Exercise aim >> The entries that follow include a run beginning at the line with "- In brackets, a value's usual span" and ending at the line with "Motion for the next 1"; restate that run word for word and leave the rest out.

Available data >>
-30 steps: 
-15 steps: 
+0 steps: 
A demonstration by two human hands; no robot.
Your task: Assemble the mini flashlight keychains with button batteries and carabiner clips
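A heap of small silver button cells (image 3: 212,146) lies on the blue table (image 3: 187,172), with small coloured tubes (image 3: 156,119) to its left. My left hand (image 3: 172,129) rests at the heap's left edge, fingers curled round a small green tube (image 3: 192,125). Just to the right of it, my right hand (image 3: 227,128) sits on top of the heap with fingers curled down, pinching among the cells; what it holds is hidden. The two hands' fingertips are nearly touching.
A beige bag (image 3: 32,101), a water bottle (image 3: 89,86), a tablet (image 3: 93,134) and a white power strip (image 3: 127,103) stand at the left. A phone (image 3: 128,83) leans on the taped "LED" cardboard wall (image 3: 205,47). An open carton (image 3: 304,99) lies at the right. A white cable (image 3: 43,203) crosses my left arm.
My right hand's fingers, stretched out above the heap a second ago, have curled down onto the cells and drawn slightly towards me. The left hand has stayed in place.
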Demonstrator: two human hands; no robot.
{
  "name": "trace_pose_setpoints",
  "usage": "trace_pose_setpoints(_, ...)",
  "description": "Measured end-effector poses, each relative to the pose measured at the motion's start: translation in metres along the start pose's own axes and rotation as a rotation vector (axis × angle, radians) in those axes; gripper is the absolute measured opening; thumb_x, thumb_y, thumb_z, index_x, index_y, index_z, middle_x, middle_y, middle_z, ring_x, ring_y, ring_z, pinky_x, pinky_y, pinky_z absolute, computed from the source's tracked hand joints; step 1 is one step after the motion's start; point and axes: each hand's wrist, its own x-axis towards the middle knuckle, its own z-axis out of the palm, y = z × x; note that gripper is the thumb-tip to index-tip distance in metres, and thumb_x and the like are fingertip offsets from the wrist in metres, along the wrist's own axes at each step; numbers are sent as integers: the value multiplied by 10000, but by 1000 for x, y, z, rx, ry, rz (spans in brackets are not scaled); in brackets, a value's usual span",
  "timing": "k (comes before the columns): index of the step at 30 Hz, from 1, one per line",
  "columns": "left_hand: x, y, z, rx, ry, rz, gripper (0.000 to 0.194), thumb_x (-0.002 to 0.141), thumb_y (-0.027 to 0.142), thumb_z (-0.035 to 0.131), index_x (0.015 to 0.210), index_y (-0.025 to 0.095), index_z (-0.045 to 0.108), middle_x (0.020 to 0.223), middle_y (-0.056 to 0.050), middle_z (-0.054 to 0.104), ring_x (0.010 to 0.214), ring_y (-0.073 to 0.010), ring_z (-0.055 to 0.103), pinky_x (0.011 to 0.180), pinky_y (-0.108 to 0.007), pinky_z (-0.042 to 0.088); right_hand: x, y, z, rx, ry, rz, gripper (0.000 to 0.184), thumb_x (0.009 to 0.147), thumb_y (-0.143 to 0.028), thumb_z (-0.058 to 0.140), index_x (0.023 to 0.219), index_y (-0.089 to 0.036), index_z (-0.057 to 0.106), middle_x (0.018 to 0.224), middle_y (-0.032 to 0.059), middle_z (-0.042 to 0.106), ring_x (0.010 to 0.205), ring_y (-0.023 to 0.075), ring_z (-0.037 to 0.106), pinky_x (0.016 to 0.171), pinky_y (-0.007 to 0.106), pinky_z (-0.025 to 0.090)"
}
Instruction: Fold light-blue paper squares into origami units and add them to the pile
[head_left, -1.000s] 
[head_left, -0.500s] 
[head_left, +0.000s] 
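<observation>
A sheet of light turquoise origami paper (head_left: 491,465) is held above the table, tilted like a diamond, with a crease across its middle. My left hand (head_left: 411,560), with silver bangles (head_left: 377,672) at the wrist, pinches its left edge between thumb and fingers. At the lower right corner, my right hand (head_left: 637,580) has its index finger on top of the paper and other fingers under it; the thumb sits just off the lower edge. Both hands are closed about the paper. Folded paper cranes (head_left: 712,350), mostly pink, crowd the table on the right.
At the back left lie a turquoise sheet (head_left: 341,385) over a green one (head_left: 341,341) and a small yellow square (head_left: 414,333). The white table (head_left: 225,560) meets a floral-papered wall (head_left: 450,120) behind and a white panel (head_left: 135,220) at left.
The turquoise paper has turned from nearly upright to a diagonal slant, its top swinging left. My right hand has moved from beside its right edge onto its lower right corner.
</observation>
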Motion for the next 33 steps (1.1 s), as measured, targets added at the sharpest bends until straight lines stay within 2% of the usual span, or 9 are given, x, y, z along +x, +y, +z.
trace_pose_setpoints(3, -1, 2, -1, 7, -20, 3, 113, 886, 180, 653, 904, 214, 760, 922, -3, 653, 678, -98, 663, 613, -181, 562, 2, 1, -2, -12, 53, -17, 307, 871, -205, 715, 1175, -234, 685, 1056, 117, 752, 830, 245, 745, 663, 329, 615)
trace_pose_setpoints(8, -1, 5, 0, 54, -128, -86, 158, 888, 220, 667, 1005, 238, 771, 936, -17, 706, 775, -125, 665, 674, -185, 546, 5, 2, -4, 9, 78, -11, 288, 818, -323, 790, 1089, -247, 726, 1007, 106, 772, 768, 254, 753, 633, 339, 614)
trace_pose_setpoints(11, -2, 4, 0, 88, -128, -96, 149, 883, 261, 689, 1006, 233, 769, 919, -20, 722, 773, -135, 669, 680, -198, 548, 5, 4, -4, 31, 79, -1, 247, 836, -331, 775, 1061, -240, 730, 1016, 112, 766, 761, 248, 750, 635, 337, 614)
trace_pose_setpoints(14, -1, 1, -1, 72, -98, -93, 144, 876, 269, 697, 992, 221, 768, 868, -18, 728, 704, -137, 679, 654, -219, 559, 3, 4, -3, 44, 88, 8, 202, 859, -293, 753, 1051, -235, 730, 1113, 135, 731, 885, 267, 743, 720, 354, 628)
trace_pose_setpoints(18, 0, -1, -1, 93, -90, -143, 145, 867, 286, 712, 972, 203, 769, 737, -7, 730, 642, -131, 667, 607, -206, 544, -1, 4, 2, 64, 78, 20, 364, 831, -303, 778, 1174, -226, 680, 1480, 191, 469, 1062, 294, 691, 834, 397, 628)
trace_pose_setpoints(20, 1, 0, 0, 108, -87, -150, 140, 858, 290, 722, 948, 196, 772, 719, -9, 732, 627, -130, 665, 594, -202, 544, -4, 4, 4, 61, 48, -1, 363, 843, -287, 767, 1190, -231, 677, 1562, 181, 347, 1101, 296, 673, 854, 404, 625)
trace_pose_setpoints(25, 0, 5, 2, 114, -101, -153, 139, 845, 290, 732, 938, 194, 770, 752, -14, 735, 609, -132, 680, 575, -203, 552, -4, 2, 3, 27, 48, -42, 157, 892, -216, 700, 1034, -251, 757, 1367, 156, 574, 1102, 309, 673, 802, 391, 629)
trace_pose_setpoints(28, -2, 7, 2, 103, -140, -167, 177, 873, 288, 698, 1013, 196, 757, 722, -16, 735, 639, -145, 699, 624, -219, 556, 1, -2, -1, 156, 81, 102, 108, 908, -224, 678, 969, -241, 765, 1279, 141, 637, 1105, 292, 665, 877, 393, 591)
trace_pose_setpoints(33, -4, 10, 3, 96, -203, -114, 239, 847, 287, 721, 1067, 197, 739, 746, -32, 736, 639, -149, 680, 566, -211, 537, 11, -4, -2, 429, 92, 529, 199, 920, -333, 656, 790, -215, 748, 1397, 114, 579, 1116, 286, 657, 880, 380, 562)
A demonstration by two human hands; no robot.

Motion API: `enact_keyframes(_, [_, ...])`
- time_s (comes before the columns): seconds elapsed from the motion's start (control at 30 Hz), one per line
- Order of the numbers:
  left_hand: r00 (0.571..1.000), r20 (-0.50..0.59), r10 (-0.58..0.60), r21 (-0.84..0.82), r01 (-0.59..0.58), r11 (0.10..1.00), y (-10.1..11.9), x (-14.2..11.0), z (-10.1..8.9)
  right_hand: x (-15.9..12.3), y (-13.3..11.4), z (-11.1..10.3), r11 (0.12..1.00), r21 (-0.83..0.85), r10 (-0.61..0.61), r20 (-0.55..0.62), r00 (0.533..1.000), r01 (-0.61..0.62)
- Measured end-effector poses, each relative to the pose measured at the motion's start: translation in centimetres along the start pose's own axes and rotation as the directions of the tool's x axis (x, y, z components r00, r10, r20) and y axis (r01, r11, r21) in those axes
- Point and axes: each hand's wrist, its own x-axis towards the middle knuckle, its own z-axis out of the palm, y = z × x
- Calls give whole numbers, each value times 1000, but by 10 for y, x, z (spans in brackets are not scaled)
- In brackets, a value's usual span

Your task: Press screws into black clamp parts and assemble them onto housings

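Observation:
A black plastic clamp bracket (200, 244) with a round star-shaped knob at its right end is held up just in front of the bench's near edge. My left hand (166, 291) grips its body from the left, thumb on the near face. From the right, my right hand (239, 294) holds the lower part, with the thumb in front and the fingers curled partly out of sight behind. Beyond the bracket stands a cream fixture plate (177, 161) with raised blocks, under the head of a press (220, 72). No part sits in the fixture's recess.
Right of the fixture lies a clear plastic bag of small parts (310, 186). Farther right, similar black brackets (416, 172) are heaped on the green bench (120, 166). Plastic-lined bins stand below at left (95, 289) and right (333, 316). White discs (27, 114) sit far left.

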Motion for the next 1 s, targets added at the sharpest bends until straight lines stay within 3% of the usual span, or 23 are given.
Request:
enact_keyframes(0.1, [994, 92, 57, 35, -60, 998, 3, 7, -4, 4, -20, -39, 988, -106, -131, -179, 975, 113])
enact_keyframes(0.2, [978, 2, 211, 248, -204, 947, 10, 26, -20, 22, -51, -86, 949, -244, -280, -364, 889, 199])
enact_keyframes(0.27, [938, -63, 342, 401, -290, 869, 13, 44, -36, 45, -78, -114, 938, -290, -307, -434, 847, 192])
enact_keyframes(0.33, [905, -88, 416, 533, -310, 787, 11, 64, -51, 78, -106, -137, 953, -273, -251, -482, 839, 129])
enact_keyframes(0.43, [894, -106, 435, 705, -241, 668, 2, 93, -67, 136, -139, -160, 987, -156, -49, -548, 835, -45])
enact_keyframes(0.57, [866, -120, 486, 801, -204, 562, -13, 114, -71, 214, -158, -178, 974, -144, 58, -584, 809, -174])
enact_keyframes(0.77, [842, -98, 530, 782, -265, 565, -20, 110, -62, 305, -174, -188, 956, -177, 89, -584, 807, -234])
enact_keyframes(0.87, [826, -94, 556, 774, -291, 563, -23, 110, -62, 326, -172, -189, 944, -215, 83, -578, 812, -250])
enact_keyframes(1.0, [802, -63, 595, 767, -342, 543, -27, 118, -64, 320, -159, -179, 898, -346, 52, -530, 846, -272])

Solved exercise >>
- In brackets, a value's usual span

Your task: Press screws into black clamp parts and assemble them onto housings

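Observation:
A black plastic clamp bracket (200, 244) with a round star-shaped knob at its right end is held up just in front of the bench's near edge. My left hand (166, 291) grips its body from the left, thumb on the near face. From the right, my right hand (239, 294) holds the lower part, with the thumb in front and the fingers curled partly out of sight behind. Beyond the bracket stands a cream fixture plate (177, 161) with raised blocks, under the head of a press (220, 72). No part sits in the fixture's recess.
Right of the fixture lies a clear plastic bag of small parts (310, 186). Farther right, similar black brackets (416, 172) are heaped on the green bench (120, 166). Plastic-lined bins stand below at left (95, 289) and right (333, 316). White discs (27, 114) sit far left.
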
Motion for the next 1 s, targets added at the sharpest bends until straight lines stay within 3% of the usual span, or 23 are given.

The exercise is done, and no more output is needed.